O jornal do país, onde 92% das mulheres da capital contam terem vivenciado algum tipo de violência sexual em espaços públicos, lembrou outros casos emblemáticos daqui do Brasil, como aquele, de 2013, em que uma turista americana foi sequestrada por três homens em uma van no Rio e estuprada oito vezes na frente do namorado francês.
A barbárie perpetrada em uma favela no Rio suscitou um clima de indignação e obrigou o País a reaver-se com uma carga cultural que o amarga. Além da revolta nas redes sociais, com hashtags como #30contratodas, #nãoaomachismo, #EstuproNaoÉCulpaDaVitima e #MeuCorpoMeusDireitos, no domingo 29 cerca de 3 mil pessoas se reuniram em frente do STF, em Brasília, na Marcha das Flores – 30 Contra Todas.
Feminicídio
Na noite da quarta-feira 1º, milhares protestaram em diversas cidades brasileiras contra o abuso sexual. Em São Paulo, manifestantes reuniram-se no Masp com dizeres como “Machistas, golpistas, não passarão” e “O corpo é da mulher e ela dá para quem quiser”. No Rio, mais de 2 mil mulheres protestaram no Centro com cartazes que diziam “Não é não” e “O machismo mata”.

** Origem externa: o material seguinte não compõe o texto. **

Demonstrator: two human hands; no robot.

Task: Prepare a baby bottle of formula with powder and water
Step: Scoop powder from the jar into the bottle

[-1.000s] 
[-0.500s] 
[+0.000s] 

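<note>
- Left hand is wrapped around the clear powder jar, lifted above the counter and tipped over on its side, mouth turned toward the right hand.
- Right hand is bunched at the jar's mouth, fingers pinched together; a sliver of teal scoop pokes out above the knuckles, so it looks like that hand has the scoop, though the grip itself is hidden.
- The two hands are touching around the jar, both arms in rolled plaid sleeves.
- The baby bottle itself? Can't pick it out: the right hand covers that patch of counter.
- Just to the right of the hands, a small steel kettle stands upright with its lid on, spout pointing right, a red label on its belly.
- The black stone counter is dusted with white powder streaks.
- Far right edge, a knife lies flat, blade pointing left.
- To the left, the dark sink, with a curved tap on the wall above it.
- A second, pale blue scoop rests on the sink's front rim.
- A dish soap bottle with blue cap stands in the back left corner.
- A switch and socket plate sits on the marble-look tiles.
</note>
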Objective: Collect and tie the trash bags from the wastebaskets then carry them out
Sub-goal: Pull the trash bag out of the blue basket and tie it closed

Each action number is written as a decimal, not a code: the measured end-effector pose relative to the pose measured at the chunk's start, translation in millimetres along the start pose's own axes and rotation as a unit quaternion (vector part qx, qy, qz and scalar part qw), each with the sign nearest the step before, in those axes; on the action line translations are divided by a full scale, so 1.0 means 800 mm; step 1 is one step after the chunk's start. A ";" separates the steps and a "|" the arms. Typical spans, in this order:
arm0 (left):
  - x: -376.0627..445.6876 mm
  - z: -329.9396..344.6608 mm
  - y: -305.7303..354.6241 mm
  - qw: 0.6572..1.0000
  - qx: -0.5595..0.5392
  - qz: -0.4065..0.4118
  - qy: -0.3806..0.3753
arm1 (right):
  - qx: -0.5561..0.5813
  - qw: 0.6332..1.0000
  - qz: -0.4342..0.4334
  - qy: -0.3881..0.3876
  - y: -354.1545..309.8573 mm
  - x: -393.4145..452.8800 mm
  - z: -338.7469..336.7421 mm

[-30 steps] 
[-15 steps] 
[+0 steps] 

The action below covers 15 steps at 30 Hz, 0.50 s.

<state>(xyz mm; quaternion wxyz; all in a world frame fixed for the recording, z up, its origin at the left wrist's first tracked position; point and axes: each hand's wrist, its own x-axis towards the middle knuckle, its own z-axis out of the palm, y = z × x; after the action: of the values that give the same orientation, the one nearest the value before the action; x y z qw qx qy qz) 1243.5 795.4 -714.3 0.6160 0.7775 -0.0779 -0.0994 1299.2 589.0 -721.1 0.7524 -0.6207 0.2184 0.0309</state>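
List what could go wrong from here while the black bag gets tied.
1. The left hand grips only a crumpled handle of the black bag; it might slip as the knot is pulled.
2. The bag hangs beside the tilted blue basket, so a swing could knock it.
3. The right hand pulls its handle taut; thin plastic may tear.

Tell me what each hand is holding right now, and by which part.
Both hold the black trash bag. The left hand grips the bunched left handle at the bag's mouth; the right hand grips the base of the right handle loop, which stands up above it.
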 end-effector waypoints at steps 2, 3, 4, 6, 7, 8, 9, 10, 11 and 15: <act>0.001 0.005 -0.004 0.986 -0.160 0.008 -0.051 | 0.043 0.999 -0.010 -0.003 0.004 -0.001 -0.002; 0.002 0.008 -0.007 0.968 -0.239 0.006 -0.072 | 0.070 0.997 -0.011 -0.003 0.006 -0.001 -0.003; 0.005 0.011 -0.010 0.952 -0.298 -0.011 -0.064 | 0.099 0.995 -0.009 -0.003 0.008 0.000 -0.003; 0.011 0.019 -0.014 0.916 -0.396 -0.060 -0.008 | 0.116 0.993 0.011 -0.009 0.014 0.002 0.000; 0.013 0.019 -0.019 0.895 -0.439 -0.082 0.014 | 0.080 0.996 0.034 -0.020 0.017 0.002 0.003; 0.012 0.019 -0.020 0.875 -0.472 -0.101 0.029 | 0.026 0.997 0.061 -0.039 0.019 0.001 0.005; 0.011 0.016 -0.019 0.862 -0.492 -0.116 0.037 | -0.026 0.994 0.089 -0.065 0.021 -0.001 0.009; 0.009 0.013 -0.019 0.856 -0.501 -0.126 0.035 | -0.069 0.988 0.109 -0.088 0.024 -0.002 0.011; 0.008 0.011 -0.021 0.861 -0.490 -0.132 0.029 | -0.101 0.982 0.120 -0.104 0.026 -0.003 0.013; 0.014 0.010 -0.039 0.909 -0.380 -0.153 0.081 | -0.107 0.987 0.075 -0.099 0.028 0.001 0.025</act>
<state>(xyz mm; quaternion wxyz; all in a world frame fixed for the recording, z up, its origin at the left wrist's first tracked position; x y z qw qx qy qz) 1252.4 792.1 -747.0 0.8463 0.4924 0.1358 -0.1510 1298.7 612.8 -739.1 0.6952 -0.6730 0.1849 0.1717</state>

Protestos que refletem a ânsia da sociedade por mudanças não apenas legislativas, mas também culturais. “Quando usamos o corpo de uma mulher para vender na publicidade, estamos colocando-a como mais um produto, mais um objeto à disposição dos homens. Isso as deixa vulneráveis a todo tipo de violência”, observa Maíra Liguori, cofundadora da consultoria Think Eva.
“Ensinamos desde cedo às meninas que o valor delas está na aparência e que só serão desejadas se atenderem às expectativas dos homens. Que a principal realização da vida de uma mulher é o casamento e a validação masculina. Isso as coloca em uma posição em que muitas vezes nem percebem estarem sendo vítimas de violência.”